O primeiro fenômeno pode, num curto prazo, deslocar atividades produtivas e sedes de Tesouraria para os EUA, com previsível “efeito dominó” negativo sobre outros países. Estes, no entanto, não assistiriam a tal dinâmica de modo passívo, e provavelmente precipitariam uma espécie de “guerra fiscal”.

Países menores, mas de grande importância em funções de Tesouraria, como Irlanda ou Singapura, poderiam adotar tais adaptações em seu regime tributário bem rapidamente. E atores como China ou Índia estariam tentados a desvalorizar ainda mais suas moedas para conferir competitividade adicional a suas exportações.
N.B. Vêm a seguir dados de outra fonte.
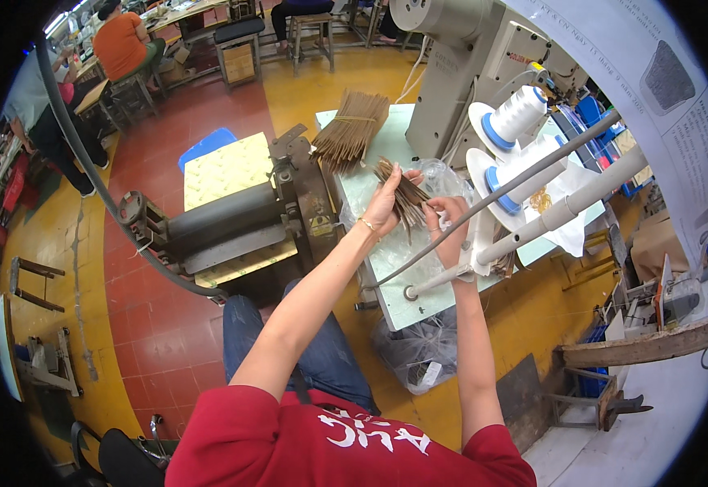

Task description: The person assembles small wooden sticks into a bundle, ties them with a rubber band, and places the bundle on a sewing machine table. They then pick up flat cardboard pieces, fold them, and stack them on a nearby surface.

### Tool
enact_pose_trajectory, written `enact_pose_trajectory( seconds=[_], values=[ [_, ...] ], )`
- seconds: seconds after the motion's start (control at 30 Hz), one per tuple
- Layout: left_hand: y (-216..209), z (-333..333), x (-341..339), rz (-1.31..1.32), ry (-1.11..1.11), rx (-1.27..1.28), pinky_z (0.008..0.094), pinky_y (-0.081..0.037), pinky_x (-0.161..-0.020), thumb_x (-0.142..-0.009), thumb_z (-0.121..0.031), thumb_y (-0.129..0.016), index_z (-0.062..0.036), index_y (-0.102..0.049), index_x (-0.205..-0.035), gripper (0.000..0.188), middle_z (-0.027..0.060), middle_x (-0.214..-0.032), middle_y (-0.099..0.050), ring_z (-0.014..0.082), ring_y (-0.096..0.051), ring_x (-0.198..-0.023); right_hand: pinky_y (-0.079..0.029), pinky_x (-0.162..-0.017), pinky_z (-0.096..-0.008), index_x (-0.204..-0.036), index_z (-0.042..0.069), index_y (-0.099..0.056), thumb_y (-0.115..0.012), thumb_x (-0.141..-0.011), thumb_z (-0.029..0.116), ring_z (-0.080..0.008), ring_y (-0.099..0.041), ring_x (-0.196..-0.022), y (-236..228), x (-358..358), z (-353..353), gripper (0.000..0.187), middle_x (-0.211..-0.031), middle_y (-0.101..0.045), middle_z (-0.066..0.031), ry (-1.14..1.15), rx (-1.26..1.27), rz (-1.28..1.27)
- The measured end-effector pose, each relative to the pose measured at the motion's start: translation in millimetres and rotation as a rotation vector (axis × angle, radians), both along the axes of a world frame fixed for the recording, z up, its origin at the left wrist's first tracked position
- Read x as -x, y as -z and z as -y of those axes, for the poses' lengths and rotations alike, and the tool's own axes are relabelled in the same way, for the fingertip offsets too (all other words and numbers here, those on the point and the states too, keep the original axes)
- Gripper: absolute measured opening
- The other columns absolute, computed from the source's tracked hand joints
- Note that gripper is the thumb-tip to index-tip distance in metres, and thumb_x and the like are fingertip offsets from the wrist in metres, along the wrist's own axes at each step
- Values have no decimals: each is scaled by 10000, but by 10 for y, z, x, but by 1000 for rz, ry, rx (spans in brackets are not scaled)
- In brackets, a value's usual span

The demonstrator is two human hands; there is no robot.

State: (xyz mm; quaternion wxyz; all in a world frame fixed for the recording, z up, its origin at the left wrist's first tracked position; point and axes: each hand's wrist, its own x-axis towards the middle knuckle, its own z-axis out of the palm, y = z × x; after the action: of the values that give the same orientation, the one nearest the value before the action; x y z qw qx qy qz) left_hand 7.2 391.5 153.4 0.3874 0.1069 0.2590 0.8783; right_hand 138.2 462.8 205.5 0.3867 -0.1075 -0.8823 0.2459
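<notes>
My left hand is closed around a fanned bundle of thin brown strips, perhaps leather, above the pale green tabletop. With bent fingers, my right hand pinches at the bundle's right edge; the exact fingertip contact is too small to make out. Just beyond my hands lies a larger stack of similar brown strips, bound by a thin yellow band. Crumpled clear plastic lies beside and behind the held bundle.
A grey sewing machine and white thread cones stand right, with a slanting metal bar close to my right forearm. Left is a roller machine with a yellow pad. A plastic bag sits below the table. People work farther back.
</notes>
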Motion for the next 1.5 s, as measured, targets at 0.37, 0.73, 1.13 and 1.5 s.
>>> enact_pose_trajectory(
  seconds=[0.37,0.73,1.13,1.5],
  values=[
    [-43,-59,-98,-40,56,-9,345,-497,-883,-949,-499,-473,-14,-569,-1103,518,109,-1104,-595,184,-578,-997,-448,-635,-297,-872,6,-667,-683,-823,99,-188,-559,-698,-2,55,-16,106,-796,-604,-89,-161,182,61],
    [98,-59,167,301,-184,68,449,-488,-874,-918,-530,-507,-56,-506,-1026,487,70,-926,-593,235,-601,-940,-472,-708,-292,-990,30,-594,-647,-850,72,-183,-569,-744,146,-121,-122,155,-801,-581,-92,-16,469,-160],
    [-31,-215,56,262,-360,71,351,-497,-762,-924,-487,-541,-60,-449,-984,442,49,-845,-553,169,-576,-813,-439,-651,-353,-891,47,-671,-762,-737,167,-256,-570,-737,79,43,73,215,-843,-589,-87,-110,-152,-53],
    [-75,-255,-36,337,-277,-1,414,-504,-820,-912,-515,-526,-61,-445,-1005,470,60,-878,-538,221,-597,-873,-419,-760,-380,-866,23,-599,-672,-812,72,-262,-551,-848,200,6,-47,102,-876,-570,-93,-87,-210,-54]
  ],
)
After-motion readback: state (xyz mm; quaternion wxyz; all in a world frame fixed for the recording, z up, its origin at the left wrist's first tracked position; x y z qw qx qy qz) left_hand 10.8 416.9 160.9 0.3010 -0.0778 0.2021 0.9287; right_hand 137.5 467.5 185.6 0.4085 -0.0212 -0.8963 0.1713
No segundo, o advento de uma guerra comercial, Bernanke visualiza potencial diminuição do fluxo de transações e impacto direto no valor de empresas transnacionais norte-americanas cotadas em bolsa de valores, com eventuais reflexos negativos em várias outras classes de ativos. E, pelo jeito, não é só Bernanke que tem calafrios com o espectro de uma guerra comercial.

Numa impressionante reviravolta nos seus esposados princípios de "América primeiro ", Trump comunicou pelo seu Twitter domingo passado que estava trabalhando com o colega Xi Jinping para evitar o colapso da gigante chinesa de telecomunicações ZTE.
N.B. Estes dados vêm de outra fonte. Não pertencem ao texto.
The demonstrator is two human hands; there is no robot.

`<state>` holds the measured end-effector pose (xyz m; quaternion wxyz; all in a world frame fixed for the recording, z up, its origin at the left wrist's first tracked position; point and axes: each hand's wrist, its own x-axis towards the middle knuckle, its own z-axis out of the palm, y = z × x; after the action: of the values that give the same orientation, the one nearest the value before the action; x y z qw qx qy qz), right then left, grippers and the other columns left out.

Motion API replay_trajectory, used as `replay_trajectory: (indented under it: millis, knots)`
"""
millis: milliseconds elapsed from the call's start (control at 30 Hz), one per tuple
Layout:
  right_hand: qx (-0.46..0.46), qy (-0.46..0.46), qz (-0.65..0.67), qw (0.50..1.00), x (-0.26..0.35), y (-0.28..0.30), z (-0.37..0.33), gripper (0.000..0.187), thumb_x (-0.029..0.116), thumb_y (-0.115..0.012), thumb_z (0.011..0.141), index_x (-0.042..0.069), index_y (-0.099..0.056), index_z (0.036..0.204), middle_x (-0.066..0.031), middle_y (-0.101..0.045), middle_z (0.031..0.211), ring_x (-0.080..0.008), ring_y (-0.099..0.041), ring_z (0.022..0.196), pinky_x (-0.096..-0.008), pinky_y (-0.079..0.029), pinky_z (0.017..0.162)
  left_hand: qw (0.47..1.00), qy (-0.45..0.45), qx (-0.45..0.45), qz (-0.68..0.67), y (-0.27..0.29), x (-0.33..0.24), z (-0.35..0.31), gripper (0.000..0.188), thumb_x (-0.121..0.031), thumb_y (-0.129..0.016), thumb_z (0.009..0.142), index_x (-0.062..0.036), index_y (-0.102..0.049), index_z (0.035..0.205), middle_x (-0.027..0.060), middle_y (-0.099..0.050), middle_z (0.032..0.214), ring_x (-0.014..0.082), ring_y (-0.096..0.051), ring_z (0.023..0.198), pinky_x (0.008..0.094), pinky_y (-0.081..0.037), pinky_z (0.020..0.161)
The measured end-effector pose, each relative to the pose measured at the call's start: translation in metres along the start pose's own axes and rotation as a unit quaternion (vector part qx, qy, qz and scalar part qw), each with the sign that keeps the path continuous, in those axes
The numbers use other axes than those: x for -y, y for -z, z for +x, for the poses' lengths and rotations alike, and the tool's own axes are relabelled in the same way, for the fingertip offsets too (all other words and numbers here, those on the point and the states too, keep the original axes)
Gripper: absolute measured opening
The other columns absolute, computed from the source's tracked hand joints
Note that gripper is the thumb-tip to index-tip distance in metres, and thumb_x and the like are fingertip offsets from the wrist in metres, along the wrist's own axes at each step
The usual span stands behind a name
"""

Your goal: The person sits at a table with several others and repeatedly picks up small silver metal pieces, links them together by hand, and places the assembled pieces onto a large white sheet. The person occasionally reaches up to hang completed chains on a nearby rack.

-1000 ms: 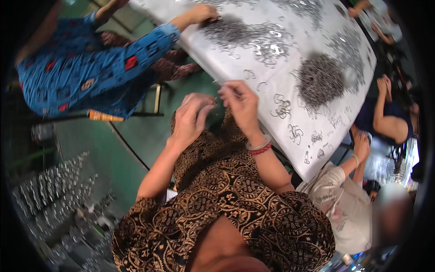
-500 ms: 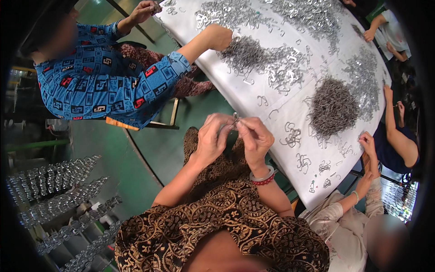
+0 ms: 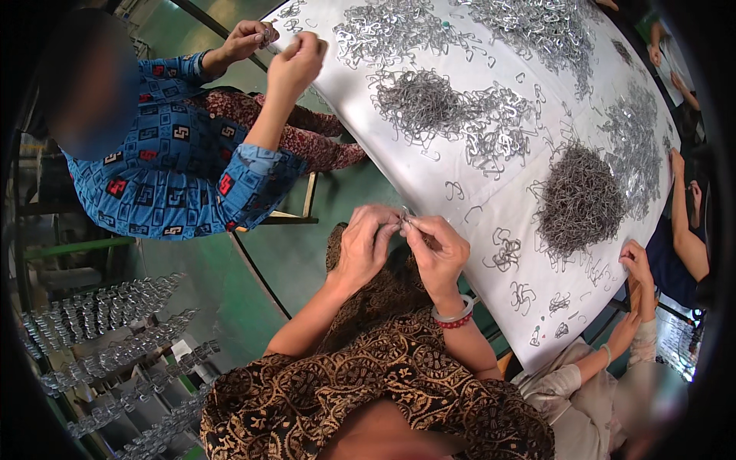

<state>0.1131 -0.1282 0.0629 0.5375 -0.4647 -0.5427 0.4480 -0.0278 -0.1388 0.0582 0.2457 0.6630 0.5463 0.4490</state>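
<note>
In front of my lap, beside the near edge of the table, my left hand [image 3: 363,244] and my right hand [image 3: 438,250] meet fingertip to fingertip. Both are closed in a pinch around a small shiny metal clip [image 3: 405,214]. Its lower part is hidden by my fingers, so I cannot tell if it is one piece or two joined. On the white-covered table [image 3: 437,184], the nearest things to my right hand are a few loose wire hooks [image 3: 503,251]. Farther off lies a dense pile of dark wire hooks [image 3: 580,201].
Another heap of wire pieces [image 3: 418,103] and shiny clips [image 3: 494,138] lie farther along. A co-worker in a blue patterned shirt [image 3: 176,165] sits at the left, and a person in a pale top [image 3: 571,399] at the right. Racks of metal parts [image 3: 107,314] stand lower left.
The blue-shirted co-worker's arm has drawn back from the wire heap toward their other hand. My hands stay together at the clip. The view has shifted slightly.
</note>
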Motion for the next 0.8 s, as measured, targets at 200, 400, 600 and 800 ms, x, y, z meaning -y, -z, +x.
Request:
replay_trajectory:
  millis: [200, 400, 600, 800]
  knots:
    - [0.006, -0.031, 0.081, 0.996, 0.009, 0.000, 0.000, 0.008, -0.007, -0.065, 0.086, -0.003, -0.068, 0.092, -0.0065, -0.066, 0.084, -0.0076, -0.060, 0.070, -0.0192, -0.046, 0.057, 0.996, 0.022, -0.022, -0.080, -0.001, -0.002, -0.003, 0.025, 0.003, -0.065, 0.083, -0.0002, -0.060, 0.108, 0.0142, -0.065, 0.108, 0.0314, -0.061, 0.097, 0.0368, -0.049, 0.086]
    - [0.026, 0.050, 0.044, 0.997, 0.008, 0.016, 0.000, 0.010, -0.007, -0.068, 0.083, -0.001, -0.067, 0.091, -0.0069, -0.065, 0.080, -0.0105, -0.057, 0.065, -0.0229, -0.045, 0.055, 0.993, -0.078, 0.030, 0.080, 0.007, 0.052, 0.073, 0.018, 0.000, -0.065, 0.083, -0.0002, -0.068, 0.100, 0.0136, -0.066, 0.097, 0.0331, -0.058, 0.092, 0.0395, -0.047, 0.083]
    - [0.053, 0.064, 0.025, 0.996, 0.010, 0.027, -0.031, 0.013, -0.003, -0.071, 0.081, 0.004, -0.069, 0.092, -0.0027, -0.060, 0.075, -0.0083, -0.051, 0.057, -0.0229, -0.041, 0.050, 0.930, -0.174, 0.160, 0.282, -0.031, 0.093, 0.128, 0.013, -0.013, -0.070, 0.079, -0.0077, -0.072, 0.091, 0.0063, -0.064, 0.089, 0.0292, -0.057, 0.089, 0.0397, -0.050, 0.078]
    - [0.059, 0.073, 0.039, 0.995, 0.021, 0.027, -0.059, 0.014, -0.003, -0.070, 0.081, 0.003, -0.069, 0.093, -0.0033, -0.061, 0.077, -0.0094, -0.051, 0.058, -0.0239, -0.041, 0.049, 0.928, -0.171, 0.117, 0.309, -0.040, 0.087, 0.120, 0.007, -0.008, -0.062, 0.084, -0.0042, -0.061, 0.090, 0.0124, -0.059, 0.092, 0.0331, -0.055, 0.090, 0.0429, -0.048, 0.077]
A empresa enfrenta dificuldades nos últimos meses por dois obstáculos impostos pelo Departamento de Comércio dos EUA. Um relaciona-se a um tipo de lista negra que os EUA mantêm com empresas que negociam com países como Irã ou Coreia do Norte. O outro tem que ver com supostos desrespeitos a direitos de propriedade intelectual pertencentes a empresas de tecnologia americanas.  

As sanções impostas pelo Departamento de Comércio dos EUA têm duração prevista de sete anos e, nesse período, a ZTE se vê impedida de comprar componentes de empresas americanas — itens essenciais à montagem dos produtos finais comercializados pela ZTE.

Bem, numa situação como essa, o que poderia ter feito o presidente Trump deixar de lado sua postura mais dura na negociação com os chineses? A busca de criação de uma atmosfera positiva às vésperas do encontro Trump-Kim agendado para 12 de junho em Singapura — cúpula em que o entorno chinês é de influência importante?

Será que Trump quer evitar, em termos de imagem pública, que o colapso da ZTE seja creditado em sua conta, criando assim uma perigosa má vontade no contexto em que chineses e americanos redefinem a arquitetura de suas relações comerciais?

O mais correto é que, em tal atitude, Trump revele que deseja que as empresas americanas fornecedoras da ZTE não tenham prejuízo. Vendas de tecnologia e serviços a clientes chineses ocupam enorme espaço na saúde de companhias americanas. As cadeias de valor aqui falam mais alto e exprimem que na “globalização primeiro” a grande maioria de setores de China e EUA saem ganhando com sua cooperação.

A interdependência entre China e EUA é tamanha que, no limite, com a eclosão de uma guerra comercial jamais um dos contendores poderia emergir vitorioso.